DIRECTIONS.
The whole listing, please: repeat it exactly, with the pictures left out.

COLLECTED MATERIAL.
::::

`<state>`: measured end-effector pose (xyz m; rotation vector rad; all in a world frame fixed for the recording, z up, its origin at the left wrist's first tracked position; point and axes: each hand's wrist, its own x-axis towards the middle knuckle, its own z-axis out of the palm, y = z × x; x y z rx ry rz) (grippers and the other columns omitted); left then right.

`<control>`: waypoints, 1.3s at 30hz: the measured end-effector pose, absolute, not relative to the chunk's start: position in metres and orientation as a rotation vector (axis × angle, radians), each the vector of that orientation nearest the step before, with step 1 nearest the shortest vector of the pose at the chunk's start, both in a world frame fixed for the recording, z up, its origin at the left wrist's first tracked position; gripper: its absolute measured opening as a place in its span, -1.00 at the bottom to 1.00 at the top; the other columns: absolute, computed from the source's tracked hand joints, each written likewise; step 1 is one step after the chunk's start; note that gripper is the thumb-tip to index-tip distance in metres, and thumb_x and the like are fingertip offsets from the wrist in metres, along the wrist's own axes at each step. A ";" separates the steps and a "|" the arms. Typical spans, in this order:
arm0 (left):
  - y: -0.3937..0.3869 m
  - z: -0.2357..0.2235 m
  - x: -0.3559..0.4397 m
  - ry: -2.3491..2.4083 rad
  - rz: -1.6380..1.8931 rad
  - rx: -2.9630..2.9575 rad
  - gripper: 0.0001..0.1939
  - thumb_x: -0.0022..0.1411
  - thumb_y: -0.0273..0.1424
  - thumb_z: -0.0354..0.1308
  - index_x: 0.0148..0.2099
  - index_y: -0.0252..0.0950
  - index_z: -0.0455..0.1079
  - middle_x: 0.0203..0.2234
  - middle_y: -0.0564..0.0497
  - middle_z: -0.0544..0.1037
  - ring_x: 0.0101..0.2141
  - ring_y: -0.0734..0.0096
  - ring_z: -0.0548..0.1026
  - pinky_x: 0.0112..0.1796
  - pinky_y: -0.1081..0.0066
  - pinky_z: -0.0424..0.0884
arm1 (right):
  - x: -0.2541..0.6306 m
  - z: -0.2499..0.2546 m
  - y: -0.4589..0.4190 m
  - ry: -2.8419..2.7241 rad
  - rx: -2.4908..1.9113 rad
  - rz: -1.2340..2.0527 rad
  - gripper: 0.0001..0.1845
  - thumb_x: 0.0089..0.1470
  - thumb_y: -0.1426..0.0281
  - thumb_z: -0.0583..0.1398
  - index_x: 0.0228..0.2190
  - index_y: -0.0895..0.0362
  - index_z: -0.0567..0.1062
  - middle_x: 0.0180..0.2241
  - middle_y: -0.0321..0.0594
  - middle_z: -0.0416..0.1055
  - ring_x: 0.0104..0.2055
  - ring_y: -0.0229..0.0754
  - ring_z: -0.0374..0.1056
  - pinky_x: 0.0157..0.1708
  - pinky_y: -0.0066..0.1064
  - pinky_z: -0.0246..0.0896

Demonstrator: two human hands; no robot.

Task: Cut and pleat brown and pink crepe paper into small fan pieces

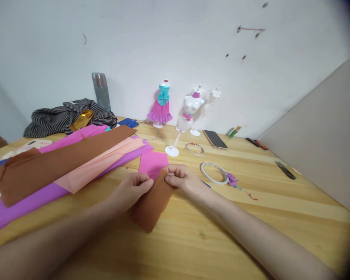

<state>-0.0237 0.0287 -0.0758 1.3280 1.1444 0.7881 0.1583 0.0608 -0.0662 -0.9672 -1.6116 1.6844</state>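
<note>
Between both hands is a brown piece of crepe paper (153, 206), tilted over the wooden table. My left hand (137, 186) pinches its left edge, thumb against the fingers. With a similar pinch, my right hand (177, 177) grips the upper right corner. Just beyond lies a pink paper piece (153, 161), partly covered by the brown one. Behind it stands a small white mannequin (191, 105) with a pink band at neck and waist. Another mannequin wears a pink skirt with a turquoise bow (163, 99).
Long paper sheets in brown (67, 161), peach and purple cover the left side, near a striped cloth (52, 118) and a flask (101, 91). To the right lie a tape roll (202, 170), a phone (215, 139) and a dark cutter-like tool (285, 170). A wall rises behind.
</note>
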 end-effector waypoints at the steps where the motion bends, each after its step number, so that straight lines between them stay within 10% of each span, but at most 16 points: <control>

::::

ANSWER TO THIS EXERCISE.
`<state>`: measured end-effector pose (xyz m; rotation vector rad; all in a world frame fixed for the recording, z up, its origin at the left wrist's first tracked position; point and axes: each hand's wrist, its own x-axis towards the middle knuckle, its own z-axis out of the palm, y = z × x; x y z rx ry rz) (grippers and the other columns omitted); left then right.

`<control>`: waypoints, 1.3s at 30hz: the measured end-effector pose, absolute, not relative to the chunk's start: position in metres and orientation as a rotation vector (axis × angle, radians), each the vector of that orientation nearest the step before, with step 1 nearest the shortest vector of the pose at the chunk's start, both in a world frame fixed for the recording, z up, its origin at the left wrist's first tracked position; gripper: its absolute measured opening as a place in its span, -1.00 at the bottom to 1.00 at the top; the other columns: absolute, computed from the source's tracked hand joints, each written likewise; step 1 is one step after the chunk's start; note that gripper is the thumb-tip to index-tip distance in metres, and thumb_x and the like are fingertip offsets from the wrist in metres, along the wrist's own axes at each step. A ";" separates the steps and a "|" the arms. Typical spans, in this order:
arm0 (left):
  - y: -0.3937..0.3869 m
  - z: -0.2357..0.2235 m
  - x: -0.3559..0.4397 m
  - ry: -2.3491..2.4083 rad
  - rz: -1.6380..1.8931 rad
  - rx: -2.9630..2.9575 rad
  - gripper: 0.0001..0.1939
  - thumb_x: -0.0022..0.1411
  - thumb_y: -0.0273..0.1424
  - thumb_z: -0.0354..0.1308
  - index_x: 0.0148..0.2099
  - index_y: -0.0252..0.0950
  - index_z: -0.0455..0.1079
  - middle_x: 0.0203..0.2234
  - middle_y: -0.0564..0.0497
  - middle_z: -0.0544..0.1037
  - ring_x: 0.0101..0.2141
  - ring_y: -0.0734..0.0096
  - ring_z: -0.0548..0.1026
  - pinky_x: 0.0112..0.1796
  - pinky_y: -0.1081..0.0066
  - pinky_z: -0.0424..0.0884
arm1 (right):
  - x: -0.2541..0.6306 m
  - z: -0.2499..0.2546 m
  - y: -0.4589..0.4190 m
  - ry: -2.8419..2.7241 rad
  - rx: -2.4908..1.9113 rad
  - rz: -1.2340..2.0527 rad
  - gripper: 0.0001..0.1845
  - thumb_x: 0.0089..0.1470
  - thumb_y: -0.1426..0.0281
  - thumb_z: -0.0583..0.1398
  - index_x: 0.0228..0.2190
  - index_y: -0.0895..0.0362
  - index_z: -0.0567..0.1062
  - middle_x: 0.0180..0.2241
  - middle_y: -0.0321..0.0594
  - middle_z: -0.0416..0.1055
  - ring_x: 0.0104..0.2055
  - ring_y: -0.0229..0.0754
  - ring_z: -0.0374..0.1056
  - pinky_x: 0.0157..0.1708
  - pinky_y: -0.0066..0.1064
  - pinky_z: -0.0246..0.0896

Demonstrator: two human hands; no robot.

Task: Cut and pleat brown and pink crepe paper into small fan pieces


<state>-0.0237 0.0287 -0.0758 1.3280 1.1444 0.7881 0.1583 0.0608 -0.0662 -0.9672 -1.6116 1.6844</state>
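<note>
Between both hands is a brown piece of crepe paper (153, 206), tilted over the wooden table. My left hand (137, 186) pinches its left edge, thumb against the fingers. With a similar pinch, my right hand (177, 177) grips the upper right corner. Just beyond lies a pink paper piece (153, 161), partly covered by the brown one. Behind it stands a small white mannequin (191, 105) with a pink band at neck and waist. Another mannequin wears a pink skirt with a turquoise bow (163, 99).
Long paper sheets in brown (67, 161), peach and purple cover the left side, near a striped cloth (52, 118) and a flask (101, 91). To the right lie a tape roll (202, 170), a phone (215, 139) and a dark cutter-like tool (285, 170). A wall rises behind.
</note>
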 end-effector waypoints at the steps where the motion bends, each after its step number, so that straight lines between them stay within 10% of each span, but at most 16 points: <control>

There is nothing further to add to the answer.